In the end, the gesture was mostly reassuring. The staff mostly seems to understand that they’re still a work in progress, not a seasoned steakhouse. It would have been more reassuring had my other experiences with service been more reliable.

On a good night, a question to your server as simple as “Why is the Caesar salad described as ‘Aviator’s Salad’?” may prompt your waitress to offer a brief history of the Caesar salad, a sometimes disputed account involving pilots, Prohibition and the Mexican border, that leads to an explanation as to why the Caesar is made with lime juice instead of lemon at C. Ellet’s.

On the other hand, on a weekday night in the club, a question as leading as “Is there a glass of Tempranillo on the menu?” may only prompt your bartender to nod, turn his back and return with a full glass. No matter that there are actually two glasses of Tempranillo on the menu. Don’t expect to be offered a taste to see which you prefer. I wonder what would have happened if my steak had been overcooked on a night like that.
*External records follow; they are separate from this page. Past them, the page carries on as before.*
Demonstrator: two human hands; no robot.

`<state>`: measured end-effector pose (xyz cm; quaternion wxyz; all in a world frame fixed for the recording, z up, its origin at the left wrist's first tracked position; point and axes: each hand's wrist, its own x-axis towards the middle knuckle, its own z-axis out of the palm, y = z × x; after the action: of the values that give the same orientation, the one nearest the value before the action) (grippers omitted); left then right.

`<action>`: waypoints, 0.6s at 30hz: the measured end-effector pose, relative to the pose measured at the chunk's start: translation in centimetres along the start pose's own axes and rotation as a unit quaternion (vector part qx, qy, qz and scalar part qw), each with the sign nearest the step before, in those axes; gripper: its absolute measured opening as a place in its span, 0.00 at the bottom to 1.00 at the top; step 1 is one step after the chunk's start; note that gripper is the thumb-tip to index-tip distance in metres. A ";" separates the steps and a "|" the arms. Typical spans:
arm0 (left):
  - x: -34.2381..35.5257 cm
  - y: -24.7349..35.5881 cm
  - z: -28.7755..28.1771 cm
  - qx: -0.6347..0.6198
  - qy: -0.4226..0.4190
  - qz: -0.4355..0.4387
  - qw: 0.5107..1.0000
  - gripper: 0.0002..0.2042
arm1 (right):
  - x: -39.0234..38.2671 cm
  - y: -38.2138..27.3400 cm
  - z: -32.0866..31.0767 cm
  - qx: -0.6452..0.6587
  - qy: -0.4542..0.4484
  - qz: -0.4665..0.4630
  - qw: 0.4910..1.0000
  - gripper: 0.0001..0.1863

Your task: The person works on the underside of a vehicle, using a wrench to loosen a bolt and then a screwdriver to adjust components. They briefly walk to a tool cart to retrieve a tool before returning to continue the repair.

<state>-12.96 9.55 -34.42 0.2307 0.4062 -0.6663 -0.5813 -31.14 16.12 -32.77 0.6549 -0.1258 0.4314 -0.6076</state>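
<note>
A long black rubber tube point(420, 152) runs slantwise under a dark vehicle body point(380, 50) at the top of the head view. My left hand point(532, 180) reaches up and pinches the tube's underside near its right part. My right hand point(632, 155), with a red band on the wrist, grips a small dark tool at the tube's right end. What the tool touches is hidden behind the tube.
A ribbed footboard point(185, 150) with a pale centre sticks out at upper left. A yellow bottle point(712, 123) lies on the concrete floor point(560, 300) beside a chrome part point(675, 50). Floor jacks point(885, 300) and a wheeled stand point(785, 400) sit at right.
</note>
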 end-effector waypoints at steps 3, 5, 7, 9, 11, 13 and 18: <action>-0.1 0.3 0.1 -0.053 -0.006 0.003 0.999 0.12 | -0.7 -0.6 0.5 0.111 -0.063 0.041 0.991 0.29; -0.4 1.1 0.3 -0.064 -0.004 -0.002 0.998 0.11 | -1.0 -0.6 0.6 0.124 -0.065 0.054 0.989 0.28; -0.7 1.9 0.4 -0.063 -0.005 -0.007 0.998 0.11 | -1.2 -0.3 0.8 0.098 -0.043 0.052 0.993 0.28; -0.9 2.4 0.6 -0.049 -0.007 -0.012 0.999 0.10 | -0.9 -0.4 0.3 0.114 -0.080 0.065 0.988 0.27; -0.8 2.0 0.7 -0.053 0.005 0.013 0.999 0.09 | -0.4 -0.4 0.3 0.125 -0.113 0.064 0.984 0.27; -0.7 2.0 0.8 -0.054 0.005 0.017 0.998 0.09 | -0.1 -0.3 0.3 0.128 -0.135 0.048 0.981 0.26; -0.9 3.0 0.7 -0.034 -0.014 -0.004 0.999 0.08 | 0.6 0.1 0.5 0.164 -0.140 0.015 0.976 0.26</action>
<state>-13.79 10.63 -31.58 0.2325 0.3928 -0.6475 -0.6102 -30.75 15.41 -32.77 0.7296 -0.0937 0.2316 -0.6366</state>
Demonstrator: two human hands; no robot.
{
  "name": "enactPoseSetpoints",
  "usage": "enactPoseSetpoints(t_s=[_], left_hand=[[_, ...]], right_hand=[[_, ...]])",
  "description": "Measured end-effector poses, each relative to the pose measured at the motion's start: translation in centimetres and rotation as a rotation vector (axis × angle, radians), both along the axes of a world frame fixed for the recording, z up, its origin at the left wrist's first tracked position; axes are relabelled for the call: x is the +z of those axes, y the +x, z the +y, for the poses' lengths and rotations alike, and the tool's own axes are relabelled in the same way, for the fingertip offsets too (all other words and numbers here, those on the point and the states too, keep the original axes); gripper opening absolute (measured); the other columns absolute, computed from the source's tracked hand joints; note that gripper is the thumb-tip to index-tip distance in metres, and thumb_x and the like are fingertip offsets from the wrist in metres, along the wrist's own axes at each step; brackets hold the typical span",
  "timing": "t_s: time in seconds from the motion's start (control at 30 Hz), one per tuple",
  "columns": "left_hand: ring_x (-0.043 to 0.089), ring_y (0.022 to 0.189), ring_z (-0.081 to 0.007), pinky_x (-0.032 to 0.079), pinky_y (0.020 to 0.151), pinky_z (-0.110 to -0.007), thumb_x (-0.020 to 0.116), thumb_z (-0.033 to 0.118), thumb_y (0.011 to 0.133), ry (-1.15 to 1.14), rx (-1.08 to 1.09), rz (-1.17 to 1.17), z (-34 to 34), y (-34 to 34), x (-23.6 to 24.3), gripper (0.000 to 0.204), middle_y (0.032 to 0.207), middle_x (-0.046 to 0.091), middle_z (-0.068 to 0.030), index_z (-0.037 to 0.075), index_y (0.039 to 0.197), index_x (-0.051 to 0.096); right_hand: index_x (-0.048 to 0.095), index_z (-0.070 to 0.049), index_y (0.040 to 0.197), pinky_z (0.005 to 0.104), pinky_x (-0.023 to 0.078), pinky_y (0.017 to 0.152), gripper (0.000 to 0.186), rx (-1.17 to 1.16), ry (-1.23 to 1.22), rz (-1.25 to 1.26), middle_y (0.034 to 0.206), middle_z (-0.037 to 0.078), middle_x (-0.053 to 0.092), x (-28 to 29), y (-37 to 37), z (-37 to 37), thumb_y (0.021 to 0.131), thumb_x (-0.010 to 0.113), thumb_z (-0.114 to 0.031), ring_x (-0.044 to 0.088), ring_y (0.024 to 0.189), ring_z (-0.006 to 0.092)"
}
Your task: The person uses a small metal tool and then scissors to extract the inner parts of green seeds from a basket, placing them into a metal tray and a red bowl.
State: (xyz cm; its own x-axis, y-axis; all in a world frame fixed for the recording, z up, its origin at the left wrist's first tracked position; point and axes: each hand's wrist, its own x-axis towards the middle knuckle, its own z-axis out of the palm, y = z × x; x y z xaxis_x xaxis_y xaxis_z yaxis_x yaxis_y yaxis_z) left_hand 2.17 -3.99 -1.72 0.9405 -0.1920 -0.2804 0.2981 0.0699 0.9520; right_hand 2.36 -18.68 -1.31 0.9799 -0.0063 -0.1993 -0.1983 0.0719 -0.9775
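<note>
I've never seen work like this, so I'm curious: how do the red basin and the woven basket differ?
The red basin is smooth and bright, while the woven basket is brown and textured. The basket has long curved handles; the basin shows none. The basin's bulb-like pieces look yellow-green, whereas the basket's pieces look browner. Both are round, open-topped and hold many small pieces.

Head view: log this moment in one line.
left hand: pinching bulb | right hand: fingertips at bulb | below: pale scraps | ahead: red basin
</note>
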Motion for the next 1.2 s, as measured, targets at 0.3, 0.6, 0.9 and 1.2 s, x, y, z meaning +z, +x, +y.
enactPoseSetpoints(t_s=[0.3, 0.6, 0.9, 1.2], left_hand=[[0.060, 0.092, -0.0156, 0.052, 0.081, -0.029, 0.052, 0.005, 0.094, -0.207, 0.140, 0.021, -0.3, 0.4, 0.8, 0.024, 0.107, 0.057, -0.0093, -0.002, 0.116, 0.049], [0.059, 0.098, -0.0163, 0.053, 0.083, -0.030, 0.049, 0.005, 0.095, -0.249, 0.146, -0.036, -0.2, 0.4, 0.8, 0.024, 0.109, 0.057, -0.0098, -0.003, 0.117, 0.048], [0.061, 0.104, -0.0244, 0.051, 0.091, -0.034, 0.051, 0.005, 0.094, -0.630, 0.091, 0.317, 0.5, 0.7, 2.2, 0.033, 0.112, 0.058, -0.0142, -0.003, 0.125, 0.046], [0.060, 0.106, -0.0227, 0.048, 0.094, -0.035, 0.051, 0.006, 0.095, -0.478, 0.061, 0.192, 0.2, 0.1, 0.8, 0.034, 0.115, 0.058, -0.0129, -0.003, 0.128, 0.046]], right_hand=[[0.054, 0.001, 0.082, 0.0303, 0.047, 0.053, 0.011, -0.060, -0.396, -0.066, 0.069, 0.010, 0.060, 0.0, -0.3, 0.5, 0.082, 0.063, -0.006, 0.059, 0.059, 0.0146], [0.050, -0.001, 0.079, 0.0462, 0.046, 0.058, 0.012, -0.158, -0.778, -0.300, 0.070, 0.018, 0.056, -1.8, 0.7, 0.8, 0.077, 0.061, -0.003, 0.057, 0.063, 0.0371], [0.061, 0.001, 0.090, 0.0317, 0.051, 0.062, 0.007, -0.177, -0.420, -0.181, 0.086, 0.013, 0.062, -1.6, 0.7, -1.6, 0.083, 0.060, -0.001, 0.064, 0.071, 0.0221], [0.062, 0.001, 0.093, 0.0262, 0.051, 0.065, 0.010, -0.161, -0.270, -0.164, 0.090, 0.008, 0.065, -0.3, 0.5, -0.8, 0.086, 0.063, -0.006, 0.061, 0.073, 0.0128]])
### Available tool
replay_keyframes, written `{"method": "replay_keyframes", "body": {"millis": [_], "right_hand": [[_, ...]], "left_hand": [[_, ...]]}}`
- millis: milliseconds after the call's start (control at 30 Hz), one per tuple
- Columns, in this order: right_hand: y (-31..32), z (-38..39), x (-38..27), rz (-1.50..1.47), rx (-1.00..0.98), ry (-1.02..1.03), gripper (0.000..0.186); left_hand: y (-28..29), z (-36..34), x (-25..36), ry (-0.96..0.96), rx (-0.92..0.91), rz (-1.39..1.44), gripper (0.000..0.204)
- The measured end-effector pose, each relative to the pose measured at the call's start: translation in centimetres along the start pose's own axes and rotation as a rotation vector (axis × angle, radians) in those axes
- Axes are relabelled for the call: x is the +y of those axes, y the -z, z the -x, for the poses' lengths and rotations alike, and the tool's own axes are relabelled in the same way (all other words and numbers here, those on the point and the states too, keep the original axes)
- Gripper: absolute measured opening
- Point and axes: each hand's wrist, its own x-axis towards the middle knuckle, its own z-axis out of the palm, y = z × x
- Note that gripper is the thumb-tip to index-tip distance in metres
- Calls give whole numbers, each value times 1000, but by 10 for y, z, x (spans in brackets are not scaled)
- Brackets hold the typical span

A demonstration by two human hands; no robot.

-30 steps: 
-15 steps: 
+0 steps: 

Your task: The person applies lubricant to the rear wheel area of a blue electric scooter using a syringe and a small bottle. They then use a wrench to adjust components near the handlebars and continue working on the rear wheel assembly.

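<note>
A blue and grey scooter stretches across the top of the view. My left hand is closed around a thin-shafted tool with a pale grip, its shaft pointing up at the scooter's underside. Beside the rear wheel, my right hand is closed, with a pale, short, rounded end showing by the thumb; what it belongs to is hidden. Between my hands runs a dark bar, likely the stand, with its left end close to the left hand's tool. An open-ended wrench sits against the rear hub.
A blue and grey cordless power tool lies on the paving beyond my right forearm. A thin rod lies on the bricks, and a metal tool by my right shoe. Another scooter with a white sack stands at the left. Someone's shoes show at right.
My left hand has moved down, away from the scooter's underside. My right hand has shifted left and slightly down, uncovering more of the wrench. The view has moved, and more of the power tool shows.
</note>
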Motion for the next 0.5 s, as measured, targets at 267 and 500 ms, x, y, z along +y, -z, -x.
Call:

The staff has a similarly disturbing habit of removing appetizers before they’re finished. I almost lost my unfinished plate of barbecue shrimp, those all-important bites of sopping bread in sauce, to an aggressive midmeal plate clearing. Of course, I only cared because the sauce was so good. Such is the situation at C. Ellet’s: a divided restaurant, but a tasty one nevertheless.